This morning I did an interesting practice, which I recommend, of plugging into google's search engine identifiers that I "identify" with. The quotations there are important, as it is quite difficult to remain so strongly in connection with each individual word that I relate to as a word to represent my identity. Such is the contrary, although these categories that may best "describe" me are used to represent my identifications, they are NOT my identity: We are more than the labels that are put upon us.
Here is a selection that I put into google:
woman, white, lower-middle class (is there even such a middle class anymore, I'm pretty sure we're just about at two classes now: the rich and the poor-- but this is for another day), mother, student, worker, gardener, photographer, yogi, trail runner, and there are so many more I could add. What I find interesting is that saying just one of these is not nearly enough: I am not just a mother, I am not just a student, I am not just a etc., YET I am a mother, I am a student, I am a woman. It seems the more we write in terms of identifiers the closer we get to nailing down our identity-- or is it?
All of the things that I consider my identifications present areas of disidentifications, which then also become my stronger identities: I am a woman so therefore I am not a man. Although, I feel that stressing this point is necessary for my personal "saving" of my face and who I am and who I am not, to decipher my identity, this too should be left for another day.
THEN, there's the whole digital world of "identifications', which are representations of these words that I feel don't accurately represent, yet I can see the representation "as a whole of each category" being understood as such.

So here is an image of a "woman", one of the first image results in google. Sure, if being a woman means wearing make-up, having dyed blonde hair (naturally I do-but that doesn't matter, I don't think), pink lips, model pose, and sultry eyes. No doubt we can't deny that she is representing the female sex, but is she representing a woman?
I then was curious, what would come up if I put the word "feminine" in the search engine. And an image of tampons and pads appeared: what the fuck, was my initial reaction. So to be feminine is to have periods: well, I haven't had a period in 4 years, so am I masculine?
This is a label that is difficult for me to 'wrap' my head around, because of the ongoing topic.
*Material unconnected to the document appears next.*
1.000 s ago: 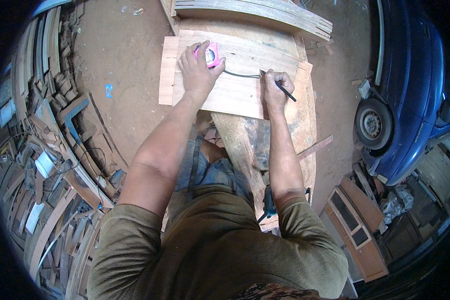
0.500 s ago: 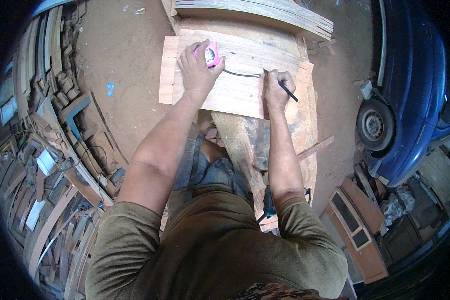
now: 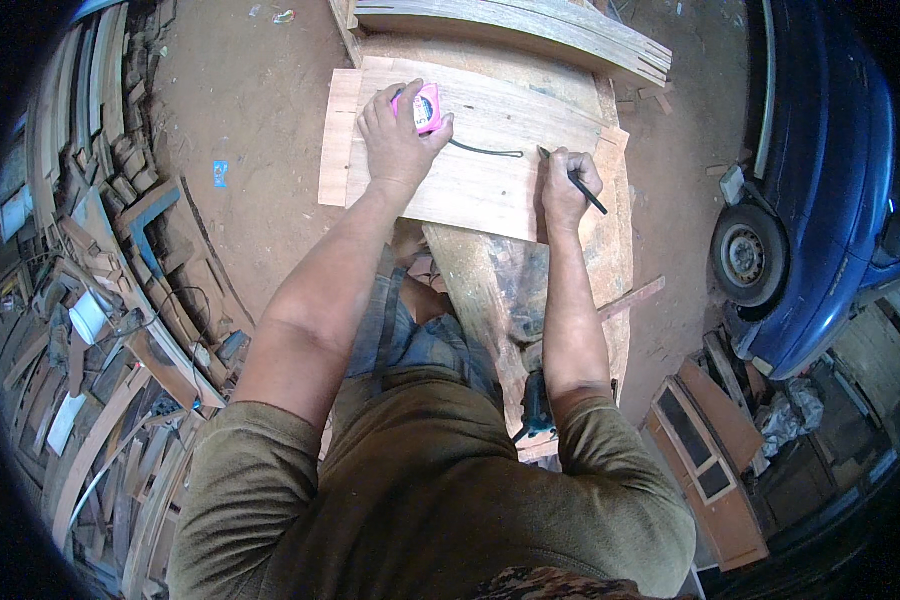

Sometimes it seems, that because the argument that society has created the these ideas of what is masculine and what is femine: what is male and what is female: then what we are really feeling in association to these words isn't true. That they are merely, what the culture has created them to be, so where does that leave me? Am I feminine (because I certainly feel it) or is this what society has led me to believe? I know I am female, born of that sex. I feel connected as a woman and certainly feel like I carry both "masculine" and "feminine" traits, but strongly connected to the ladder. This may be because I am a mother, which leads me into the next image.

When I look at this picture, I can relate to the countless hours I spent playing with my son, making him laugh, staring into his precious little face, goofing around on the bed while he gained the strength to lift his head. Does this represent the entirety of "mother" certainly not, but it does represent a mother. However, that's because I live in America, am white, a woman, etc. Would this still represent a "mother" in other cultures or societies?

So I thought, what would "lower-middle class" result in. Sure, if you are married and have children. But what about the single non parent people out there that don't make enough money to buy a house but isn't so poor that they are struggling to survive?
I am also an athlete, an avid biker and trail runner, and I practice yoga. I won't even include a picture of "biker" as all of the images that came up are motorcycles and I downhill and cross-country, so that is definitely not accurate for
my identification. The trail runner image is mostly accurate, since I run in similar terrain, although I'm pretty sure she's more
built than me.
I have to include the yogi results because I find it the most comical.

SO either you are yogi the bear or an oiled up, insanely muscled woman.....oh AND naked!!! Seriously, WTF!!! I found that a meme best described my experience as a yoga practitioner.
Basically, the search engine came up with some results that are totally understandable yet definitely not
ME. They are geared towards internet marketing, which is a technique of getting images and pages on the first results of search engines. What is interesting is discovering what those are.